Momentos despues, el coche pasaba libremente por la puerta de Su Excelencia el señor D. Felipe Arana, en la calle de Representantes, y á los diez minutos de marcha, se paró en el ángulo donde se cruzan las calles de la Universidad y de Cochabamba.
— Cuatro hombres bajaron del carruaje, y de uno de ellos recibió órden el cochero, de estar en ese mismo lugar á las diez y média de la noche.
En seguida los cuatro desconocidos, embozados en sus capas, siguieron en direccion al rio por la misma calle de Cochabamba, oscura en esos momentos, y solitaria como el desierto.
Marchaban de dos en dos, cuando, al desembocar la última calle que les faltaba para llegar á la casa aislada que se encontraba sobre la barranca, se hallaron de manos á boca con tres hombres, encapados tambien, que venian en la direccion de la calle de Balcarce.

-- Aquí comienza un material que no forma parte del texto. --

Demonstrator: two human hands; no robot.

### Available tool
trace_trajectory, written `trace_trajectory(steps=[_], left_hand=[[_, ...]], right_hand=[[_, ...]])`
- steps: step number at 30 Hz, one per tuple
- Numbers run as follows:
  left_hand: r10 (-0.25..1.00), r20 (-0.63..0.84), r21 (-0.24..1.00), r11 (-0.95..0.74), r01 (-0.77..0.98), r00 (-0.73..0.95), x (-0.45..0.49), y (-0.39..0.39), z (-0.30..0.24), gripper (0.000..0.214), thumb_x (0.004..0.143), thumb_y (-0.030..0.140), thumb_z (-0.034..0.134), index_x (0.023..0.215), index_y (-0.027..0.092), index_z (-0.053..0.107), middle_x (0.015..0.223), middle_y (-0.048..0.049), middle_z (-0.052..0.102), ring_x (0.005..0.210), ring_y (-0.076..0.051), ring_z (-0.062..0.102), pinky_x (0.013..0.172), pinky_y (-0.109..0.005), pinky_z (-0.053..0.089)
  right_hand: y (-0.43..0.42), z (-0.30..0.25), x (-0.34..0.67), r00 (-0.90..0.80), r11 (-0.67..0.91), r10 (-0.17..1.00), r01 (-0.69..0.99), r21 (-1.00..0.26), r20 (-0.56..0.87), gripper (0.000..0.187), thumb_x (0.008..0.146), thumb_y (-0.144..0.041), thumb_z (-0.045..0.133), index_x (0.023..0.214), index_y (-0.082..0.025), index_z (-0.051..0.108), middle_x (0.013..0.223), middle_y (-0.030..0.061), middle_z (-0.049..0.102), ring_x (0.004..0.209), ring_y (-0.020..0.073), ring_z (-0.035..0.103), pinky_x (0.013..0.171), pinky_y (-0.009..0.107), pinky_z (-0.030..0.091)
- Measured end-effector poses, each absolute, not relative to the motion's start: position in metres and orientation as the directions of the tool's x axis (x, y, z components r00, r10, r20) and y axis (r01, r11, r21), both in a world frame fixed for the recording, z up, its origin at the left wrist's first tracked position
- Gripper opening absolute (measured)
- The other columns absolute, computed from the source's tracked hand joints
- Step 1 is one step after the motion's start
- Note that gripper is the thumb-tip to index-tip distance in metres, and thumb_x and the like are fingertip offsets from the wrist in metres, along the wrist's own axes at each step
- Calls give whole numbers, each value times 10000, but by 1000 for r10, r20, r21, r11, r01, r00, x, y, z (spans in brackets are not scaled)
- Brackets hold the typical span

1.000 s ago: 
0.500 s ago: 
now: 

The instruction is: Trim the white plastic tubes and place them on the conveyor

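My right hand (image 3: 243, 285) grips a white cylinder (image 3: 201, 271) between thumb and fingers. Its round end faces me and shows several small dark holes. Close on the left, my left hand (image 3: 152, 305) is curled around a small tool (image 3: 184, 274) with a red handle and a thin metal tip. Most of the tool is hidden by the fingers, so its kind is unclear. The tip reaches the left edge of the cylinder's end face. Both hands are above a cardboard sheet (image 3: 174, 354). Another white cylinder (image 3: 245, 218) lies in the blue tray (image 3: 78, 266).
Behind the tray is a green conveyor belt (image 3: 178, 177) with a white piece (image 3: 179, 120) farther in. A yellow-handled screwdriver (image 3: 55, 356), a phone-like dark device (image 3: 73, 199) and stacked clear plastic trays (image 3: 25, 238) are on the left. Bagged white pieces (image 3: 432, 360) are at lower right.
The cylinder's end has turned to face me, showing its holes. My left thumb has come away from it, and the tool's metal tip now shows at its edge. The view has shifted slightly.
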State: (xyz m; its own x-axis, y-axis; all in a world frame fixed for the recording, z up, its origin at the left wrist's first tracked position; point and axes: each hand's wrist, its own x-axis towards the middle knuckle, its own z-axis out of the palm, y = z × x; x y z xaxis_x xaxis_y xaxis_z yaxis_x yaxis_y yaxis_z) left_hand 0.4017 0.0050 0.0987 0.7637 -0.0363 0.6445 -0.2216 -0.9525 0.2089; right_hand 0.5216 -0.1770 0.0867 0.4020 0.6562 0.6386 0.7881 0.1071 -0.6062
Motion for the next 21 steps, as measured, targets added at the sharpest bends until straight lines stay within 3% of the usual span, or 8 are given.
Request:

Las dos comitivas se pararon instantáneamente, y, contemplándose sin duda, guardaron por algun tiempo un profundo silencio.
— Es preciso salir de esta posicion; en todo caso somos cuatro contra tres, dijo á sus compañeros uno de los hombres que habian bajado del coche. Y con su última palabra dió su primer paso hácia lo tres desconocidos.
— ¿Puedo saber, señores, si es por nosotros que se han tomado ustedes la molestia de interrumpir su camino?
Una carcajada en trino fué la respuesta que recibió el que habia hecho aquella paladina interrogacion.
— ¡Al diablo con todos vosotros! No ganamos para sustos! dijo el mismo que habia hablado ántes, á quien ya se habian reunido sus compañeros, pues que todos se habian reconocido recíprocamente por la voz y por la risa: todos eran unos. Y todos marcharon en direccion al rio.
Á pocos pasos llegaron á una puerta que nuestros lectores recordarán, aun cuando un poco ménos que el maestro de primeras letras de Daniel.
— Ninguno de los siete golpeó la puerta; pero uno de ellos puso sus labios en la boca-llave, y pronunció las palabras: Veinte y cuatro.
La puerta abrióse en el acto, y cerróse luego de pasar por ella el últímo de los recien venidos.
Algunos minutos despues, las mismas palabras fueron pronunciadas en el mismo paraje, y dos individuos mas entraron á la casa. Y, sucesivamente por un cuarto de hora, fueron llegando comitivas de á dos, y de á tres individuos, usando todos de las mismas palabras y de las mismas precauciones.